Introducing Databricks LakeFlow: A Unified, Intelligent Solution for Data Engineering
June 12, 2024
Ingest data from databases, enterprise apps and cloud sources, transform it in batch and near real-time using SQL and Python, and confidently deploy and operate in production
San Francisco, CA – June 12, 2024 — Databricks, the Data and AI company, today announced the launch of Databricks LakeFlow, a new solution that unifies and simplifies all aspects of data engineering, from data ingestion to transformation and orchestration. With LakeFlow, data teams can now simply and efficiently ingest data at scale from databases such as MySQL, Postgres and Oracle, and enterprise applications such as Salesforce, Dynamics, Sharepoint, Workday, NetSuite and Google Analytics.
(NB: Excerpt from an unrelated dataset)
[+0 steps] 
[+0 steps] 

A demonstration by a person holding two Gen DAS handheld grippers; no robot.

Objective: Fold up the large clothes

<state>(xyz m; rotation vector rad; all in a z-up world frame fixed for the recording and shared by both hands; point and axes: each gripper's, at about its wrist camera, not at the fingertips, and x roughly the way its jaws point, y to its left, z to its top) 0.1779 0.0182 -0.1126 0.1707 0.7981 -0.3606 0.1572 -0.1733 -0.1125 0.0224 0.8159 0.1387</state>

Databricks is also introducing Real Time Mode for Apache Spark™, which allows stream processing at ultra low latency.
LakeFlow automates deploying, operating and monitoring pipelines at scale in production with built-in support for CI/CD, and advanced workflows that support triggering, branching, and conditional execution. Data quality checks and health monitoring are built-in and integrated with alerting systems such as PagerDuty. LakeFlow makes building and operating production-grade data pipelines simple and efficient while still addressing the most complex data engineering use cases, enabling even the most busy data teams to meet the growing demand for reliable data and AI.
Addressing Challenges in Building and Operating Reliable Data Pipelines
Data engineering is essential for democratizing data and AI within businesses, yet it remains a challenging and complex field. Data teams must ingest data from siloed and often proprietary systems, including databases and enterprise applications, often requiring the creation of complex and fragile connectors. Additionally, data preparation involves maintaining intricate logic, and failures and latency spikes can lead to operational disruptions and unhappy customers. Deploying pipelines and monitoring data quality typically requires additional, disparate tools, further complicating the process. Existing solutions are fragmented and incomplete, leading to low data quality, reliability issues, high costs, and an increasing backlog of work.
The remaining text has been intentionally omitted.